No Brasil, por exemplo, curadores como Nelson Aguilar e Paulo Herkenhoff, responsáveis por bienais e outras exposições com forte discurso sobre a arte brasileira como relevante para a cena internacional (muito mais relevante do que ela realmente foi e é), dizem que as instalações têm um poder de seduzir o espectador desde o aspecto sensorial até o intelectual. Logo, a pintura não teria esse mesmo poder, pelo simples fato de não ser tridimensional e não “exigir a participação física do público”, ou seja, não se prestar ao playground ideológico que costumam ser esses grandes eventos, essa ONU que o SIAP monta periodicamente.
Não espanta, assim, que a crítica brasileira considere que a melhor fase de Iberê Camargo, como os scribblings de Twombly, é a dos carretéis, em sintaxe expressionista abstrata; jamais dão a importância devida à sua última fase, dos seus últimos dez anos (1984-94), em que houve um “retorno à figura” – ou seja, o gesto considerado de supremo conservadorismo pelo SIAP. Ou que prefira Pollock a De Kooning. Ou Basquiat a Lucian Freud. Ou que ignore o trabalho de Bonfanti, que mistura a influência de Iberê e Flávio de Carvalho com a de Auerbach e Francis Bacon. Ou que simplesmente não reconheça que Di e Portinari eram grandes desenhistas. E não espanta que grandes nomes brasileiros da visualidade sejam hoje fotógrafos como Miguel Rio Branco, que por sinal vem prometendo retomar mais e mais a pintura.
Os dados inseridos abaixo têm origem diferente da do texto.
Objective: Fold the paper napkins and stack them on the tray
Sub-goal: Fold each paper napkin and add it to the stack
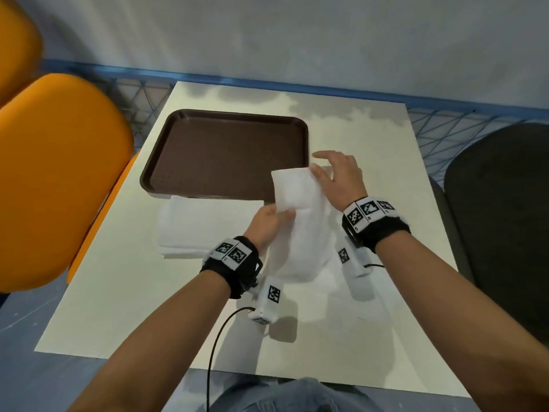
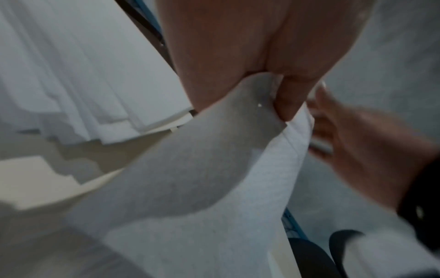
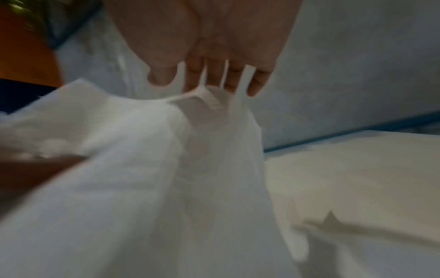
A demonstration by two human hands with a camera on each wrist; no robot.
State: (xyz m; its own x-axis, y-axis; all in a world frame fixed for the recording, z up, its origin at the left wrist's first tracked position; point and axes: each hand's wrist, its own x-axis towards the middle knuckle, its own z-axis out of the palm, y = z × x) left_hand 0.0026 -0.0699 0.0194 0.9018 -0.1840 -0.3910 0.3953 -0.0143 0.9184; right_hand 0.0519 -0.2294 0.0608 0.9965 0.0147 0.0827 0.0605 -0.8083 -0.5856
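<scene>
Both hands hold one white paper napkin (image 1: 297, 233) (image 2: 190, 169) (image 3: 142, 169) up off the table, just in front of the tray's near right corner. Its upper part is doubled over towards me and the rest hangs down. My left hand (image 1: 273, 218) (image 2: 278, 97) pinches the flap's near edge between thumb and fingers. My right hand (image 1: 322, 173) (image 3: 207, 82) grips the far right corner, index finger stretched out. The brown tray (image 1: 160, 138) lies bare at the back of the table. A stack of white napkins (image 1: 184, 230) (image 2: 83, 84) sits in front of it, left of my hands.
The cream table (image 1: 118, 307) is small and square. Two orange chairs (image 1: 59, 173) stand at its left and a dark chair (image 1: 505, 203) at its right. A blue mesh rail (image 1: 297, 87) runs behind it. A black cable (image 1: 219, 337) hangs from my left wrist.
</scene>
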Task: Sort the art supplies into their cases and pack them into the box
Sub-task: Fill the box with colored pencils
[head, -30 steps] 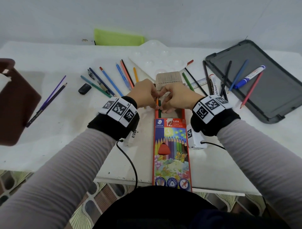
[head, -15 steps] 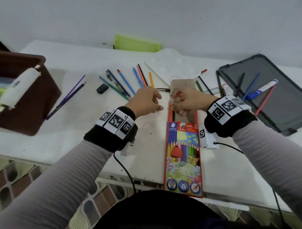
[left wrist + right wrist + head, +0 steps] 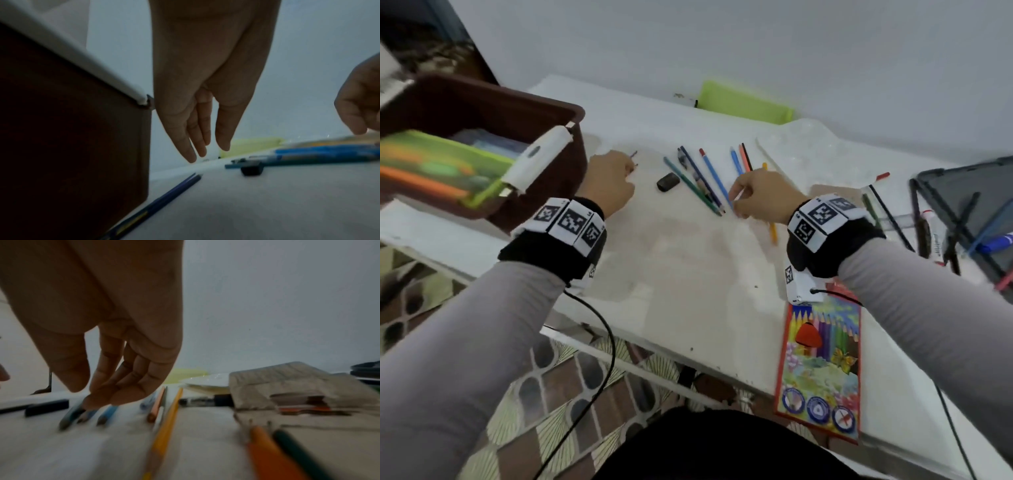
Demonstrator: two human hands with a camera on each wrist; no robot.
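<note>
White counter (image 3: 688, 274) carries loose coloured pencils (image 3: 709, 178) between both hands, the left hand (image 3: 197, 97) hanging slack-fingered and empty beside the brown box (image 3: 482, 113), the right hand (image 3: 115, 340) loosely curled, fingertips on the pencils, pencil case (image 3: 822, 359) near its wrist.

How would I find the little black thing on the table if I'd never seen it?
Start at the big brown box on the table's left. Just right of it lies a fan of colored pencils. The black eraser sits at their left edge: short, chunky and dark, while everything near it is long and thin.
</note>
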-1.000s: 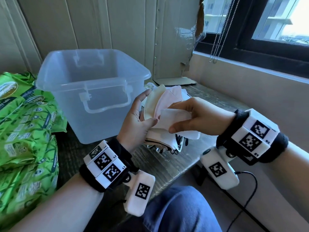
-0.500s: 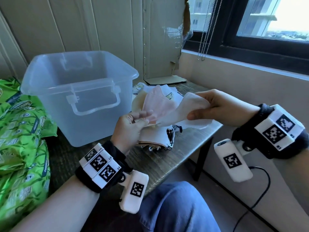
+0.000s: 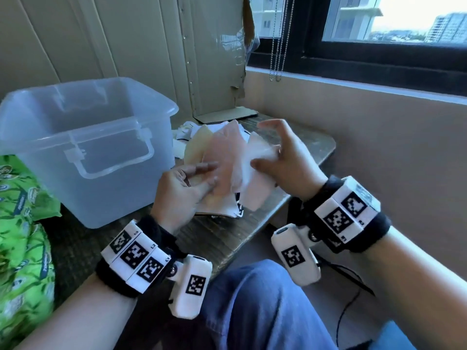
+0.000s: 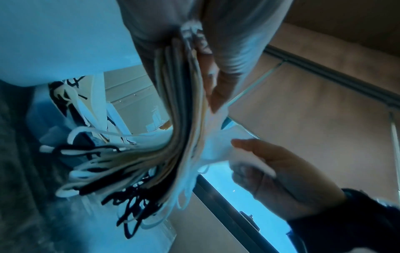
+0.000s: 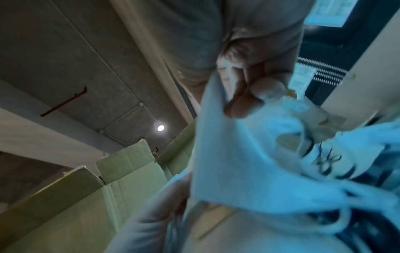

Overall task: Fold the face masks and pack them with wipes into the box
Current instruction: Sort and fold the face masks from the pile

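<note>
My left hand (image 3: 209, 178) grips a stack of face masks (image 3: 222, 157), beige and pink, standing on edge over the table just right of the clear plastic box (image 3: 88, 137). Their black and white ear loops (image 4: 103, 171) hang below the stack (image 4: 179, 119). My right hand (image 3: 265, 157) pinches one white mask (image 3: 252, 170) between thumb and fingers, right against the stack. The index finger sticks up, free of it. The right wrist view shows that pinch on the white mask (image 5: 238, 162). Green wipes packs (image 3: 22, 223) lie at the far left.
More masks (image 3: 187, 132) lie on the dark wooden table (image 3: 227, 236) behind the stack. A cardboard sheet (image 3: 214, 59) leans on the wall at the back. A wall and window sill (image 3: 379, 87) close off the right side. My knee in jeans (image 3: 252, 311) is below the table edge.
My right hand peeled the white mask off the stack and out to the right, then brought it back beside the stack. My left hand kept hold of the stack.
</note>
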Demonstrator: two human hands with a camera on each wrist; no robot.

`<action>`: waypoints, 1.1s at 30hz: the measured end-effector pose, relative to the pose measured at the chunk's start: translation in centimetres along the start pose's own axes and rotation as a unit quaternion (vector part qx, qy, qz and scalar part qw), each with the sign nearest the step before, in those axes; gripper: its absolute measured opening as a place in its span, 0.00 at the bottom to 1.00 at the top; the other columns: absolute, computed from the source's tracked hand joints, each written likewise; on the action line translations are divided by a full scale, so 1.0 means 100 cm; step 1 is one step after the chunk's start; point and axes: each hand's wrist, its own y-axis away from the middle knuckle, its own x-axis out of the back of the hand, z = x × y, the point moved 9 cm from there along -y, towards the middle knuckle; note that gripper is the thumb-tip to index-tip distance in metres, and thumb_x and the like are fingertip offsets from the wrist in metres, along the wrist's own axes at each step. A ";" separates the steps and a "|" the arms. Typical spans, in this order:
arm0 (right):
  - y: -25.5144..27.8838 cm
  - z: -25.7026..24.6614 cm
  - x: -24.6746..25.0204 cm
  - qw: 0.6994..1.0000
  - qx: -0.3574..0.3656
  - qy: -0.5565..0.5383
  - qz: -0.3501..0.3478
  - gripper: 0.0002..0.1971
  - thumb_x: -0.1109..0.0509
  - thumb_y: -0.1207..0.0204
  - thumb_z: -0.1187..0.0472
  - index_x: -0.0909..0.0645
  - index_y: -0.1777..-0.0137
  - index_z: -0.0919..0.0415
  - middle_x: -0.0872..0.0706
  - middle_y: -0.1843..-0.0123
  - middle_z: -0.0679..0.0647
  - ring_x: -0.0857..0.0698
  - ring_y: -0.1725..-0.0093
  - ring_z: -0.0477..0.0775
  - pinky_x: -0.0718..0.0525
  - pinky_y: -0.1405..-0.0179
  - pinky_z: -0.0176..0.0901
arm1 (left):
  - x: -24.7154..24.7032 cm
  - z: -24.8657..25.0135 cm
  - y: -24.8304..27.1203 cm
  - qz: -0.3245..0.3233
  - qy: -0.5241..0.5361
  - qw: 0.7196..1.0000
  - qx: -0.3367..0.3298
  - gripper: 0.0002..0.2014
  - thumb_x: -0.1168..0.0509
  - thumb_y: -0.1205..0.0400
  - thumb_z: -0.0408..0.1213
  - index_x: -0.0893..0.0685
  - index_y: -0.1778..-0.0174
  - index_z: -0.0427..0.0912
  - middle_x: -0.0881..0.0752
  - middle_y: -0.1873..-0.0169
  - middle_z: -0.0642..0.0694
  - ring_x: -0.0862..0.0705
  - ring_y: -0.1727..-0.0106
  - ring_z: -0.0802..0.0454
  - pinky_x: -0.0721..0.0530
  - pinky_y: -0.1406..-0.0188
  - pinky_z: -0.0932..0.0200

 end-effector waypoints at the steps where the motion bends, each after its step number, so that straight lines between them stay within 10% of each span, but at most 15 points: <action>1: 0.000 -0.002 -0.011 0.999 -0.002 -0.031 -0.017 0.30 0.31 0.31 0.72 0.33 0.30 0.53 0.24 0.71 0.50 0.25 0.79 0.42 0.23 0.75 0.33 | -0.002 0.004 0.002 -0.008 -0.003 1.000 -0.006 0.12 0.21 0.34 0.40 0.11 0.56 0.50 0.11 0.54 0.49 0.15 0.58 0.58 0.17 0.49 0.58; 4: 0.003 -0.014 -0.029 0.988 -0.003 -0.144 -0.061 0.34 0.37 0.26 0.75 0.39 0.25 0.48 0.27 0.79 0.55 0.24 0.81 0.49 0.19 0.76 0.42 | -0.006 0.015 0.006 -0.034 -0.017 0.999 -0.024 0.18 0.25 0.42 0.57 0.10 0.60 0.55 0.11 0.51 0.51 0.14 0.50 0.59 0.19 0.47 0.61; 8: 0.009 -0.025 -0.036 0.955 0.003 -0.277 -0.108 0.22 0.40 0.19 0.57 0.37 0.26 0.46 0.22 0.74 0.60 0.21 0.72 0.57 0.23 0.67 0.46 | -0.013 0.019 0.010 -0.073 0.011 0.997 -0.025 0.22 0.20 0.39 0.51 0.09 0.50 0.49 0.11 0.45 0.45 0.14 0.41 0.48 0.20 0.35 0.44; 10: 0.010 -0.023 -0.039 0.940 -0.018 -0.311 -0.142 0.18 0.42 0.21 0.51 0.31 0.31 0.45 0.18 0.66 0.63 0.20 0.70 0.58 0.23 0.65 0.47 | -0.011 0.022 0.007 -0.065 -0.006 0.997 -0.041 0.18 0.21 0.37 0.44 0.10 0.50 0.50 0.10 0.49 0.48 0.13 0.46 0.54 0.19 0.39 0.51; 15: 0.002 -0.018 -0.016 0.972 0.028 -0.209 -0.107 0.24 0.29 0.29 0.74 0.26 0.40 0.48 0.26 0.69 0.55 0.27 0.72 0.52 0.24 0.72 0.38 | -0.014 0.037 -0.006 -0.089 -0.043 0.993 -0.071 0.13 0.26 0.28 0.25 0.12 0.55 0.48 0.09 0.61 0.55 0.13 0.60 0.62 0.16 0.55 0.65; 19: -0.008 -0.022 0.005 0.989 0.060 -0.120 -0.059 0.30 0.21 0.37 0.72 0.25 0.42 0.41 0.30 0.69 0.49 0.31 0.69 0.47 0.27 0.63 0.38 | -0.033 0.050 -0.013 -0.153 -0.015 0.987 -0.047 0.10 0.29 0.28 0.23 0.14 0.55 0.41 0.10 0.69 0.58 0.13 0.65 0.65 0.18 0.64 0.71; 26: -0.011 -0.021 0.028 0.993 0.092 -0.051 0.059 0.19 0.18 0.42 0.64 0.22 0.63 0.39 0.26 0.61 0.46 0.23 0.65 0.48 0.24 0.61 0.40 | -0.038 0.033 -0.016 -0.151 0.025 0.988 -0.013 0.11 0.24 0.30 0.28 0.12 0.53 0.33 0.10 0.58 0.37 0.13 0.59 0.51 0.16 0.54 0.52; 33: -0.012 -0.016 0.019 0.964 0.071 -0.253 -0.037 0.16 0.28 0.33 0.77 0.27 0.56 0.58 0.17 0.71 0.42 0.22 0.71 0.37 0.21 0.69 0.29 | -0.024 0.038 -0.017 -0.124 0.035 0.992 -0.005 0.05 0.26 0.31 0.31 0.11 0.61 0.39 0.09 0.66 0.48 0.13 0.66 0.57 0.15 0.64 0.64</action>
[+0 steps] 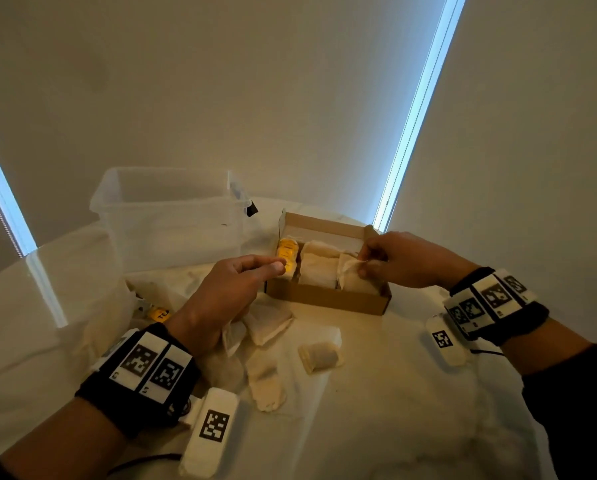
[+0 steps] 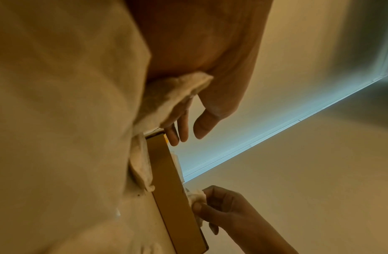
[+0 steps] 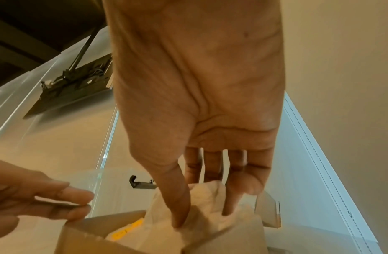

Mas, ah, que saudades da grande pintura. E que sei que não só eu sinto, mas toda a multidão que vai a retrospectivas de – ou lê livros sobre – Rembrandt, Velásquez, Goya, Manet, Cézanne, Van Gogh, Balthus, Hopper, para não falar de renascentistas e não repetir modernistas. A pintura é um congelamento quente de uma imagem, a superfície que retém e conduz os olhos para um imaginário distinto, pessoal, ao mesmo tempo tão nosso que nos vemos ali. Em tempos de bombardeio audiovisual por TV e cinema, que mesmo na cena mais pictórica parece ter pressa de desviar o olhar para a cena seguinte, a pintura é sim um gênero com vocação para a demora, a concentração, a elaboração sutil. E é disso que o homem atual precisa mais do que nunca, desde que chegue até ele na forma como sempre chegou, corajosa e bela, assumidamente expressiva, e não sussurrando como se pouco tivesse a dizer sobre a vasta realidade.